Starting at the line below holding "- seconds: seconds" and stopping at the line holding "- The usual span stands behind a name", print every line exactly, both ends included, and leave the rest out.

(Provided records Opens)

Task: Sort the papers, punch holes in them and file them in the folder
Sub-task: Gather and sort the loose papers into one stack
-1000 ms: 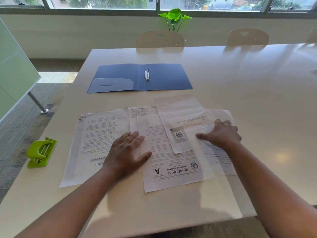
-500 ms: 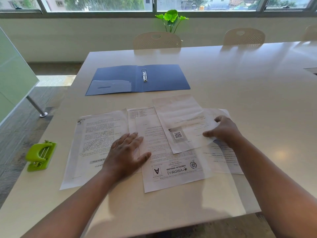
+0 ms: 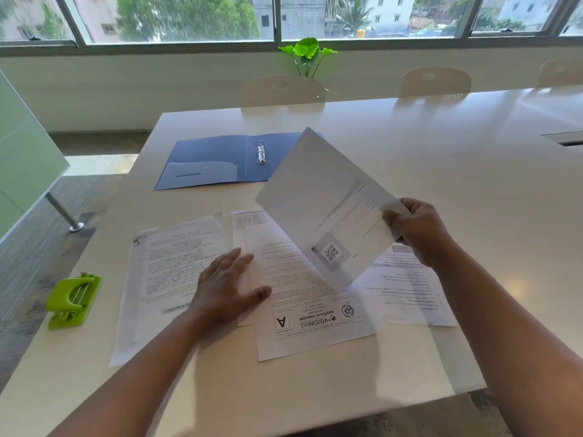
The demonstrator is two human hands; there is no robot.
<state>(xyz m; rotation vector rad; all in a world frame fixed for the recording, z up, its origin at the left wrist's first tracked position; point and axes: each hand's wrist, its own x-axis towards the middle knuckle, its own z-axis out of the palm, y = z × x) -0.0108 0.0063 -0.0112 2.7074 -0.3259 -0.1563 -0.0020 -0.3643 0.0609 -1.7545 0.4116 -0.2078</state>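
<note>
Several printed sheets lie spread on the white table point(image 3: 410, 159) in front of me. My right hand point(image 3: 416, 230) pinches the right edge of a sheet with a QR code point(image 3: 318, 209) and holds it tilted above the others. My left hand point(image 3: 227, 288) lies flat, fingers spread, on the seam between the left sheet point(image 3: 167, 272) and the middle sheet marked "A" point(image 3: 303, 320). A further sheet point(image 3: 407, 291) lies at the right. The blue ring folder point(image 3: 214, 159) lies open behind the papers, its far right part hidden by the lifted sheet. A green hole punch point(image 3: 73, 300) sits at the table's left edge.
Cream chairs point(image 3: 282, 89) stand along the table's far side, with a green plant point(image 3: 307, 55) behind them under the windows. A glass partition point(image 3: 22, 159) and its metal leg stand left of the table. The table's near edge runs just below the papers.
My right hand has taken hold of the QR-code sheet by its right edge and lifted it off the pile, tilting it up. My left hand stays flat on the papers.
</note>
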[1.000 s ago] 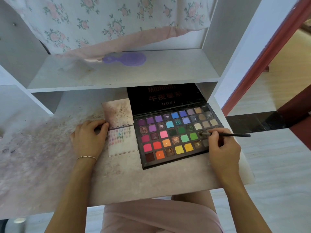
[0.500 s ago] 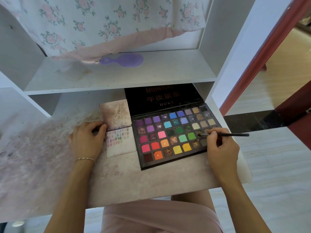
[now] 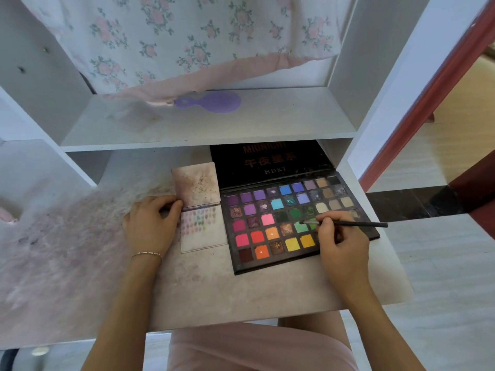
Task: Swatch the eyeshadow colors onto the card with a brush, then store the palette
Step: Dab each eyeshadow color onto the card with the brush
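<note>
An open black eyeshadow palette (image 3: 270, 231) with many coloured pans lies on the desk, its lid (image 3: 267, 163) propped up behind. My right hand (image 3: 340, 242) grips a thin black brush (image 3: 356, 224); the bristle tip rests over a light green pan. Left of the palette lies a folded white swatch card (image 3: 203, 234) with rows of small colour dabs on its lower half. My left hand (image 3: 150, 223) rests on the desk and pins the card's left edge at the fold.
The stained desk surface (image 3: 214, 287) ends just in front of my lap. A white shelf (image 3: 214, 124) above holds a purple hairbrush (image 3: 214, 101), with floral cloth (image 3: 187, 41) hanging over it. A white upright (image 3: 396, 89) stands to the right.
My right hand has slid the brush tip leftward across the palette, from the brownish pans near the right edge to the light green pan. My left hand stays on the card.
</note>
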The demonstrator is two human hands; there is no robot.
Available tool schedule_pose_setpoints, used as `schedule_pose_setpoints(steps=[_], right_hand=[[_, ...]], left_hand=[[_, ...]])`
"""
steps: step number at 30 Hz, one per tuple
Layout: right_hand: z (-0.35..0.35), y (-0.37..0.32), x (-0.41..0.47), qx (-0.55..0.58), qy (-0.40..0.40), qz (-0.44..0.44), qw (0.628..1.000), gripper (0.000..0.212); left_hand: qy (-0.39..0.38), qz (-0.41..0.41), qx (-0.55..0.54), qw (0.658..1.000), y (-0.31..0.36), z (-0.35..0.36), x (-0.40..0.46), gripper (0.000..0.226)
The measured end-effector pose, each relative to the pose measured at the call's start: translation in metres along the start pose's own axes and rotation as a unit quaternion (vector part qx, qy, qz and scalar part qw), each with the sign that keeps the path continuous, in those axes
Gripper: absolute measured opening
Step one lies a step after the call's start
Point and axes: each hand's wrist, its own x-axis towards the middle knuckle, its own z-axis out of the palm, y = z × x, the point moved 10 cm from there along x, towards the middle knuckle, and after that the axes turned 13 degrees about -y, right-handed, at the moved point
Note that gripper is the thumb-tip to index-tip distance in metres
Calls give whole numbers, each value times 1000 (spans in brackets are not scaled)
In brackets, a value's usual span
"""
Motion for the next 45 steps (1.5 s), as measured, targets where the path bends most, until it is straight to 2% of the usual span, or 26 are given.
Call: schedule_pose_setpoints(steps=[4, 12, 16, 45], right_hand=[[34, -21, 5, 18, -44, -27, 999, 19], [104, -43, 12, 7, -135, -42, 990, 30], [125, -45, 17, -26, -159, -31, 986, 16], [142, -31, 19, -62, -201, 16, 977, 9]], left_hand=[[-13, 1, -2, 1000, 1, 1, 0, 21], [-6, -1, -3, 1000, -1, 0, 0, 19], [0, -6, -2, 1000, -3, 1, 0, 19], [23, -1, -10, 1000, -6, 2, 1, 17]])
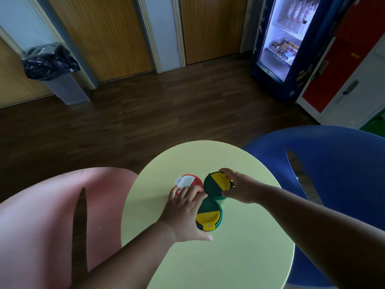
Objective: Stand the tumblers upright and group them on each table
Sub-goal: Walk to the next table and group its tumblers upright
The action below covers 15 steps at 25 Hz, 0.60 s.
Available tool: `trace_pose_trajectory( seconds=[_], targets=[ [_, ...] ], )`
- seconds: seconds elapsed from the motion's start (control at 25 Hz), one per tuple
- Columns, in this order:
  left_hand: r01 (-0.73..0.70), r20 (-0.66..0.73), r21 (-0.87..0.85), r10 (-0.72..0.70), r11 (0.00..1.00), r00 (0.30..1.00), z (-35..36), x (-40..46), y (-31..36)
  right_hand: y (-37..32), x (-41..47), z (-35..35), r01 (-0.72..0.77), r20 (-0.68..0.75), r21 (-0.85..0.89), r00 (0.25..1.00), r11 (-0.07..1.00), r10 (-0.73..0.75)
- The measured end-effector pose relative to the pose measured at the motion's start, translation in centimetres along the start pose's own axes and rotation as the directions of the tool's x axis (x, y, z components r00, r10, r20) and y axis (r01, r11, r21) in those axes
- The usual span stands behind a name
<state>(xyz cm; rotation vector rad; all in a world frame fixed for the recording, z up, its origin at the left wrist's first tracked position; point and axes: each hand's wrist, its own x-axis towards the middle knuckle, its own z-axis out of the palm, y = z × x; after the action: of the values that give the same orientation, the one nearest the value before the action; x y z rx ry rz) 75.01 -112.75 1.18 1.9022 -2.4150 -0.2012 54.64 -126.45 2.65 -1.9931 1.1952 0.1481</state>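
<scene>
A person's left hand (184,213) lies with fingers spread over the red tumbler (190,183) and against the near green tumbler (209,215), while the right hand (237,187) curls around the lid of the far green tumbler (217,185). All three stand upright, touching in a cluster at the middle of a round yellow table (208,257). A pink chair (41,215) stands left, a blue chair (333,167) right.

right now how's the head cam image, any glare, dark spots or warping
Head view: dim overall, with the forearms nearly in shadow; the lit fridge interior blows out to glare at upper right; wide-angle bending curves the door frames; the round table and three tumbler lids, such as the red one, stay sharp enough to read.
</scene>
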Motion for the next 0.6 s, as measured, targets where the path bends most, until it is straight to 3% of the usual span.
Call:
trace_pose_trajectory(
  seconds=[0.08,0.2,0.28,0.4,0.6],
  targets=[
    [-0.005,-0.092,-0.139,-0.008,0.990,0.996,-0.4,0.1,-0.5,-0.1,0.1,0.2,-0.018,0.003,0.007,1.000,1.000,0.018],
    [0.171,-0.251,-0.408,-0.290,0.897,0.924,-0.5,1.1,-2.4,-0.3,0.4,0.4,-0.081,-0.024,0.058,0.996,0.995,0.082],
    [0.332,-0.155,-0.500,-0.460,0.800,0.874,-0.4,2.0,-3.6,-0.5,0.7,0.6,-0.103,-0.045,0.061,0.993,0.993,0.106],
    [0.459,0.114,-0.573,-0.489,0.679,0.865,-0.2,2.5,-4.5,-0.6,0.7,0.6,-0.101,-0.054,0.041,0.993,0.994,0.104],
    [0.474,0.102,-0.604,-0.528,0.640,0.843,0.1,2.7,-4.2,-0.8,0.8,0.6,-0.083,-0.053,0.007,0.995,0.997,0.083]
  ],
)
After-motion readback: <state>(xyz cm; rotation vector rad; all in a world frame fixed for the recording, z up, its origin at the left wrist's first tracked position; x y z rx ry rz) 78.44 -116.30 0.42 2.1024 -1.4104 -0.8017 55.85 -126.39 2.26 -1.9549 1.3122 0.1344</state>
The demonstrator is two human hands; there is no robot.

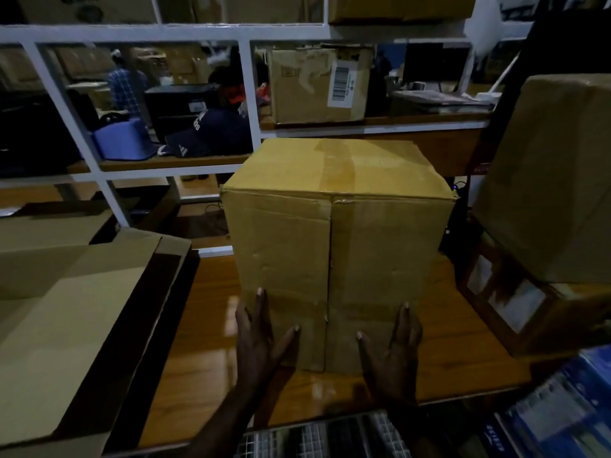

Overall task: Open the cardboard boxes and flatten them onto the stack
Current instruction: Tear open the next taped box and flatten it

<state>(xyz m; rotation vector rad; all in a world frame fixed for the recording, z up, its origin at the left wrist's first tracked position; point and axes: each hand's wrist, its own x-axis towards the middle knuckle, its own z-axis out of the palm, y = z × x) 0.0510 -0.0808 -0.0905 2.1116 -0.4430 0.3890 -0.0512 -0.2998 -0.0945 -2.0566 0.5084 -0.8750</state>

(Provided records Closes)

▸ Your response
- seconds: seconds elapsed from the motion's start (control at 25 Hz), one per tuple
- Columns, in this order:
  left_hand: r01 (-0.73..0.70), r20 (-0.66..0.73), r21 (-0.87..0.85), r10 (-0.72..0.70), r11 (0.00..1.00), r00 (0.30..1.00), z (-35..36), x (-40..46), y (-31..36)
  right_hand: y (-37..32), x (-41..47), z (-35..35), r01 (-0.72..0.77), r20 (-0.68..0.75), r21 (-0.85..0.89), r00 (0.25..1.00), r11 (-0.07..1.00), r10 (-0.73..0.75)
- The measured end-effector pose relative to the pose measured at the motion's start, translation in centimetres along the start pose's own axes and rotation as the directions of the tool's x axis (x, y, z components r00, r10, r20) and y axis (r01, r11, r21) in those axes
- The usual span stands behind a name

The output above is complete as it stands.